In some embodiments, each detection policy is preset with information such as detection accuracy and detection duration, and according to the information, the detection policy may be selected. For example: the detection can be realized more quickly by adopting a chemical type detection strategy aiming at chemical oxygen demand. For suspended matters, a physical type detection strategy is adopted, so that detection can be realized more quickly. The preset time period may be 10 minutes.
Example: the pH value can be detected by pH test paper, pH reagent and the like; the coliform group can be detected by sampling the treated sewage and observing the sampled sewage by adopting devices such as a microscope, an observation mirror and the like.
Thus, there may be multiple detection strategies for the same detection item; and, different detection strategies may have different advantages. For example: some have high detection accuracy, but the detection time is long.
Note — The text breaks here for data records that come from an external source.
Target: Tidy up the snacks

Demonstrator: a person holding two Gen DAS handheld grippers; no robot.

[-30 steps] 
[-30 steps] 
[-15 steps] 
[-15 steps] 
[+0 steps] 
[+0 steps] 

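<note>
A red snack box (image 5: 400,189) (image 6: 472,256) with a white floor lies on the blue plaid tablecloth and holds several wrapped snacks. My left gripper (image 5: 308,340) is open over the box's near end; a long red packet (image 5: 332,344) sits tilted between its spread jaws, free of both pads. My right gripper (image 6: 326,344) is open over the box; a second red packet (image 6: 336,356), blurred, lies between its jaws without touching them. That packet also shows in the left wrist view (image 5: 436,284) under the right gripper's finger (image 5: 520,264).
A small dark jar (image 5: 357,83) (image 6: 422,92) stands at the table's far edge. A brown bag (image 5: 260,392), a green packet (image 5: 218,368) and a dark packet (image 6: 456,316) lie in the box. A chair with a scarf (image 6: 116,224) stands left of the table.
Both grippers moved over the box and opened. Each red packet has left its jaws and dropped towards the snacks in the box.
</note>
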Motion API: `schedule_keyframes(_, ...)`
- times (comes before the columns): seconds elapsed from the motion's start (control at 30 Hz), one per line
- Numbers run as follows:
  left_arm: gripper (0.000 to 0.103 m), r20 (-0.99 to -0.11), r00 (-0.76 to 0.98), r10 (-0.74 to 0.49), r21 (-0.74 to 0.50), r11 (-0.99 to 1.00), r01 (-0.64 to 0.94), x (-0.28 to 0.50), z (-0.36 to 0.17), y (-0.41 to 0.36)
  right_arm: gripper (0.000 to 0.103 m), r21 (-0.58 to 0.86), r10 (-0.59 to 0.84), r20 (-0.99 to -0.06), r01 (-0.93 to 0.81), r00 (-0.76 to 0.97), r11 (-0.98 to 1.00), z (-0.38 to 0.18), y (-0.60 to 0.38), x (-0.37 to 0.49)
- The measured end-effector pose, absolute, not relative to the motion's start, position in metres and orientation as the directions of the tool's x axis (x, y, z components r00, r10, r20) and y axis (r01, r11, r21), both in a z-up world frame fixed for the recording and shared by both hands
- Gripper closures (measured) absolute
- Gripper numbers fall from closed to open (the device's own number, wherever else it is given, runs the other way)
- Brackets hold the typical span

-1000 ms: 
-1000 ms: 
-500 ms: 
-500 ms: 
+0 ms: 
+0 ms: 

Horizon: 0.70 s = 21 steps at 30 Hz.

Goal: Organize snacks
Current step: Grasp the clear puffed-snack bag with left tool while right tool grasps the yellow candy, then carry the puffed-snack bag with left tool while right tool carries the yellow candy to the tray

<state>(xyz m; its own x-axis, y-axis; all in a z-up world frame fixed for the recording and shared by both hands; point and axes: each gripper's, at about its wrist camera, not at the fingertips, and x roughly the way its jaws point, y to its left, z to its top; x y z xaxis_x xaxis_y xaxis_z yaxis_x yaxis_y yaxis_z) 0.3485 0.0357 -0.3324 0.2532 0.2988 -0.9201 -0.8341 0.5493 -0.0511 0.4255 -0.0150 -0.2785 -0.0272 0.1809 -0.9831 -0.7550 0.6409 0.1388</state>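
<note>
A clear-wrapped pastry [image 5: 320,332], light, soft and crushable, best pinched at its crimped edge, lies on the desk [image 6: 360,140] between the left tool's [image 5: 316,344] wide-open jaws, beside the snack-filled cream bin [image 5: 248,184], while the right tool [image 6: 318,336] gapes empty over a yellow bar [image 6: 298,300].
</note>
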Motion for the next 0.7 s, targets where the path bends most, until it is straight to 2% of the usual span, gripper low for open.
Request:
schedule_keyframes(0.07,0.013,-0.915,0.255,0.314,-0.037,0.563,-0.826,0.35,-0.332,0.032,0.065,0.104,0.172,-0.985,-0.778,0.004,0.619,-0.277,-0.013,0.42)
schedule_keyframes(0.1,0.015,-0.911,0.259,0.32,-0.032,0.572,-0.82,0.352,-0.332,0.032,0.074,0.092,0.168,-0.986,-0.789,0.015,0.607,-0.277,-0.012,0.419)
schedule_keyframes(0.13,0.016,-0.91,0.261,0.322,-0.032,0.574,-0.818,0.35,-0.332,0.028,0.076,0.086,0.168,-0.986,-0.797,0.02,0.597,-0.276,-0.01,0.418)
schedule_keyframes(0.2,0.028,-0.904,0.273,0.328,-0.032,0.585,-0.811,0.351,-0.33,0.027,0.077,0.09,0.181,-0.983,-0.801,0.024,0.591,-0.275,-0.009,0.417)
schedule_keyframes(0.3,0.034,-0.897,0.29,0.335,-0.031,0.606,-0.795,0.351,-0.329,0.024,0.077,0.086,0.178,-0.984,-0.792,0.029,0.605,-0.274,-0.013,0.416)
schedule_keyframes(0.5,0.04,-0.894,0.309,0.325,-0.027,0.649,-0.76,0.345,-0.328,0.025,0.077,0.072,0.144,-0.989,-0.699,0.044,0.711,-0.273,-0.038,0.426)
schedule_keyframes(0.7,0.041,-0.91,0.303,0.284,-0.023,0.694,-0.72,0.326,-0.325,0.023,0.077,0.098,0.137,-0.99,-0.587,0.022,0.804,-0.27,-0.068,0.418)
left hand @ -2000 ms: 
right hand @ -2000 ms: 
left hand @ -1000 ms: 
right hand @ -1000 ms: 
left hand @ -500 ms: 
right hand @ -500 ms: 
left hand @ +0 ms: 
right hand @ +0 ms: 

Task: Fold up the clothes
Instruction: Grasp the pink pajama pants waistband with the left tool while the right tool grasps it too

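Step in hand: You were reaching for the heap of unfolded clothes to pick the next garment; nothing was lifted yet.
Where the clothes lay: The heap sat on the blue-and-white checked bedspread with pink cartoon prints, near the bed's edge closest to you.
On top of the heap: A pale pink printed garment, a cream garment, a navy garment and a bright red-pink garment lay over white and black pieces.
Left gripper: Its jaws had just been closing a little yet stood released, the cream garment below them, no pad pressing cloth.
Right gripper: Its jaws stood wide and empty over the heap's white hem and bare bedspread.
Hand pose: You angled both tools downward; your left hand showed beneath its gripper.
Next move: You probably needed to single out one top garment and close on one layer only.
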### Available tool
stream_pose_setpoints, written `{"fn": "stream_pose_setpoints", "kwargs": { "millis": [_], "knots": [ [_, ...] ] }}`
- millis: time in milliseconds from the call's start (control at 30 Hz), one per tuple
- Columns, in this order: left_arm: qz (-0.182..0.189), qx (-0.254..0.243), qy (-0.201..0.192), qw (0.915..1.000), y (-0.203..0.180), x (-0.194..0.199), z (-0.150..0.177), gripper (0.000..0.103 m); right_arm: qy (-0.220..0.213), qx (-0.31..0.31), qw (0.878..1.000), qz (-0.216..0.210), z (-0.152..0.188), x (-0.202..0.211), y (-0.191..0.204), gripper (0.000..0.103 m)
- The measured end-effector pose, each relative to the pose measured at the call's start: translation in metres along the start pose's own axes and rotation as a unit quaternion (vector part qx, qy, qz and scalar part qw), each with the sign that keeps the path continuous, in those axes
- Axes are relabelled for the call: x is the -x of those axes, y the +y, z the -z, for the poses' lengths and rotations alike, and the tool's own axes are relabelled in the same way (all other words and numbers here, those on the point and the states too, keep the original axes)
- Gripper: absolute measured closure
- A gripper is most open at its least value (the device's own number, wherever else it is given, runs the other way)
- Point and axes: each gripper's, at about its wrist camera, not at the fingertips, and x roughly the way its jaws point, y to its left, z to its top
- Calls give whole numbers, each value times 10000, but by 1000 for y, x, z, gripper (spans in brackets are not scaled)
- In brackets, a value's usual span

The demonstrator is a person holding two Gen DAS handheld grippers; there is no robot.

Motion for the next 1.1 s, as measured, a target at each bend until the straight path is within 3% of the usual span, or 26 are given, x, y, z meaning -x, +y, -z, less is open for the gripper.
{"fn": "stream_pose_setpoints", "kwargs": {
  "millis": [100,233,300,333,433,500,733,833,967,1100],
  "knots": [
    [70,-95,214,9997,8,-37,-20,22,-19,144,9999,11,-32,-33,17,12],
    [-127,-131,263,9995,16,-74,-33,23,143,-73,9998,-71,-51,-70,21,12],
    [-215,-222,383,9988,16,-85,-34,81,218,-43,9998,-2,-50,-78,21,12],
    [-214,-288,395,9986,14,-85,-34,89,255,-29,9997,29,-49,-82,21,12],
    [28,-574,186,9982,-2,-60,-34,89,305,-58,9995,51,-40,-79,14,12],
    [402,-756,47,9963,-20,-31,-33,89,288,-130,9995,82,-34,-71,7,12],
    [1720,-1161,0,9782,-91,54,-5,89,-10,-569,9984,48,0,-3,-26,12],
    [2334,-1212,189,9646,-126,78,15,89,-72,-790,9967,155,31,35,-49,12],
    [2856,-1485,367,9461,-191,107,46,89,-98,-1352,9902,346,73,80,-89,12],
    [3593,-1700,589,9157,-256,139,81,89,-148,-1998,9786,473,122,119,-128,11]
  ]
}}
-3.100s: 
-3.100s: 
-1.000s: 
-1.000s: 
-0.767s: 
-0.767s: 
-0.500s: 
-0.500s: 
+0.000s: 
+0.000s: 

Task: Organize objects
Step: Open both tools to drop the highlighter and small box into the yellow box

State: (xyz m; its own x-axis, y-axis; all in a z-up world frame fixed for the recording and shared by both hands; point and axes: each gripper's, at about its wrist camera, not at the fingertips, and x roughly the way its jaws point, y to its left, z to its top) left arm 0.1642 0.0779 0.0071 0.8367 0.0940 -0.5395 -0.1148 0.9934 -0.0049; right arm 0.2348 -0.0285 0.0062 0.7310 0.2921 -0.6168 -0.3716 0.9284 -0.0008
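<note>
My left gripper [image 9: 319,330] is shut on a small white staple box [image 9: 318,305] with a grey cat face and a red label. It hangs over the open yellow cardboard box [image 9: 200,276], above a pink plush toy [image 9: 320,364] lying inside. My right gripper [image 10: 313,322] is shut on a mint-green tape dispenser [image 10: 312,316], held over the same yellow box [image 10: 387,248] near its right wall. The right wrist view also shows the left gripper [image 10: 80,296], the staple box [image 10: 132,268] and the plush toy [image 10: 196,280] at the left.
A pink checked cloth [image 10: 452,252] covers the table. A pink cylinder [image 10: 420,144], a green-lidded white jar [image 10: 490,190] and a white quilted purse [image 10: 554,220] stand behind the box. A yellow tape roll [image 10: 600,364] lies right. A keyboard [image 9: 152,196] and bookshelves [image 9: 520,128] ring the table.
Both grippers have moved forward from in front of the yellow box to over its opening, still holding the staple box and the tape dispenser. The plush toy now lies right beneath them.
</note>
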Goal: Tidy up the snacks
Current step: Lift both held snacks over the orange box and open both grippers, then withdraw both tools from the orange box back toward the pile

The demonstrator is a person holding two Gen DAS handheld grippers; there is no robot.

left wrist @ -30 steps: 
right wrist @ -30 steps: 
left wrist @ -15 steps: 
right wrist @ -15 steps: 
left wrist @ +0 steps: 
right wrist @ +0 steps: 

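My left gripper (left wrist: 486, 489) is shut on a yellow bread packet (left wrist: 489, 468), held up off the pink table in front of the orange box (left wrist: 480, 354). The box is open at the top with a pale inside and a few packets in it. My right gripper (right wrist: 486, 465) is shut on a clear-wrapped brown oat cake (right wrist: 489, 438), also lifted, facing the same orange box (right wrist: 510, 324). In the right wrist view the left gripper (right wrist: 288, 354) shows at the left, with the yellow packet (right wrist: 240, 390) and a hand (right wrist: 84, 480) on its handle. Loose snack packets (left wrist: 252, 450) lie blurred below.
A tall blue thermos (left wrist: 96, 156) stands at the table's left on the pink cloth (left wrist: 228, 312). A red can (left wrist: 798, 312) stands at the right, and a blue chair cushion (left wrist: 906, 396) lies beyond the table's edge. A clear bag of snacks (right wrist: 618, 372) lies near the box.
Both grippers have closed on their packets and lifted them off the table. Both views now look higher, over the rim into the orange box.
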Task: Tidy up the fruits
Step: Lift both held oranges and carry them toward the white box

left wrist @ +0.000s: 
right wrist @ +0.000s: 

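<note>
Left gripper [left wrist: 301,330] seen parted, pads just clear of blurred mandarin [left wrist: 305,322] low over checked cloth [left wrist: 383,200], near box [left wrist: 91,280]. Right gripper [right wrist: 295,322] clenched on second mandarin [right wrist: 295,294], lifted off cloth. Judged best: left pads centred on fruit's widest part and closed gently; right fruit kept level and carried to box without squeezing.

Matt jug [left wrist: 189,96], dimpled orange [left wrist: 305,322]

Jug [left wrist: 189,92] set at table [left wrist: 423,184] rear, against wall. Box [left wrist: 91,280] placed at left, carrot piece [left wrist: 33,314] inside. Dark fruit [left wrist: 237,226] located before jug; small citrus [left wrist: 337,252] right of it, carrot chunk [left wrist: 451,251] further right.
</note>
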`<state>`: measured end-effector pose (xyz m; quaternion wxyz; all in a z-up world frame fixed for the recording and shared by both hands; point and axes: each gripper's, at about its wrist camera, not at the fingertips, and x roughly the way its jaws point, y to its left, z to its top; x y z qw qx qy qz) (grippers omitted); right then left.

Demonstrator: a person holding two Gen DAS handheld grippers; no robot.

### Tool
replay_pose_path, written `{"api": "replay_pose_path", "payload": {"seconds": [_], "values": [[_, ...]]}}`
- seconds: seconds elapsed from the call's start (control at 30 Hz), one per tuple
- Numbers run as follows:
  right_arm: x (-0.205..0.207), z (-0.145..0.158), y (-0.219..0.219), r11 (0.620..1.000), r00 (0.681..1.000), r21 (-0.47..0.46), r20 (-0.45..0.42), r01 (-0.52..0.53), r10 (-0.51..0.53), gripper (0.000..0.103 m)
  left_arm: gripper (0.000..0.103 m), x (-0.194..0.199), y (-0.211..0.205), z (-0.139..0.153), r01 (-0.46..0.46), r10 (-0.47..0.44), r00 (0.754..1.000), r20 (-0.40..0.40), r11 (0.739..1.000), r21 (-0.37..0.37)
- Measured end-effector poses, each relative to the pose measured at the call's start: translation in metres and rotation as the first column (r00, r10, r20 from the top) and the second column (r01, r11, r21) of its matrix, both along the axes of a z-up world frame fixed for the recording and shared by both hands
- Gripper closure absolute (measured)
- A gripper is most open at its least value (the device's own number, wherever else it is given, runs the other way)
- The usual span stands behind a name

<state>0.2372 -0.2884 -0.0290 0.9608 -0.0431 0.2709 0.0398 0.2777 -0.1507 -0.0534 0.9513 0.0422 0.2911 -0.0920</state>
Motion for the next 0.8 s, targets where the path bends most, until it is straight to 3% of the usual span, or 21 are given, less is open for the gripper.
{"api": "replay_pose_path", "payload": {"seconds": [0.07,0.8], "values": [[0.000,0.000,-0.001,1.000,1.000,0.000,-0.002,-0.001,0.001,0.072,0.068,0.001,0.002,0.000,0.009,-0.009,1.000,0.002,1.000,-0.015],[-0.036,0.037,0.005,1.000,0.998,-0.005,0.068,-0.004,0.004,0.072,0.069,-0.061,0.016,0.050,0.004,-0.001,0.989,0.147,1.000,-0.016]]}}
In some embodiments, the preset reference values include a plurality of preset reference value ranges, each corresponding to one of the detection item determination rules and the detection policy determination rules. For example, the three detection item determining rules sequentially correspond to a first preset reference value range, a second preset reference value range, and a third preset reference value range, where any reference value in the first preset reference value range is greater than any reference value in the second preset reference value range, and any reference value in the second preset reference value range is greater than any reference value in the third preset reference value range. For example: assuming that the reference value is within the range of 0-1, the first preset reference value range may be 0.8-1, the second preset reference value range may be 0.5-0.8, and the third preset reference value range may be 0-0.5.
And, the three detection policy determining rules may correspond to each other in sequence: the third preset reference value range, the second preset reference value range and the first preset reference value range.
Therefore, in the embodiment of the application, if the reference value is higher, more detection items can be detected, and the accuracy of the detection strategy is not limited; if the reference value is low, fewer detection items can be detected, and the accuracy of the detection strategy or the detection duration needs to be limited.
In the embodiment of the application, a first influence parameter is determined according to the type of the sewage treatment strategy corresponding to the treated sewage, a second influence parameter is determined according to the observation parameter of the treated sewage and the water quantity of the treated sewage, and at least one treated sewage detection item is determined according to the requirement identification of the treated sewage and a preset detection item comparison table; furthermore, by combining the first influence parameter, the second influence parameter and at least one treated sewage detection item corresponding to the treated sewage, the detection strategy of the treated sewage can be determined. The determination mode of the detection strategy does not need to manually make the detection strategy or adopt a fixed detection strategy, and the detection strategy capable of improving the detection efficiency of the treated sewage can be determined.
Referring to fig. 4, an embodiment of the present application further provides a determining apparatus 400 for a detection strategy of treated sewage, including:
A first determining module 401, configured to: determining a first influence parameter according to the type of the sewage treatment strategy corresponding to the treated sewage; determining a second influence parameter according to the observed parameter of the treated sewage and the water quantity of the treated sewage; determining at least one detection item corresponding to the treated sewage according to the requirement identification of the treated sewage and a preset detection item comparison table, wherein the preset detection item comparison table comprises: the plurality of requirement identifiers and the treated sewage detection items respectively corresponding to the plurality of requirement identifiers, and each requirement identifier corresponds to at least one treated sewage detection item.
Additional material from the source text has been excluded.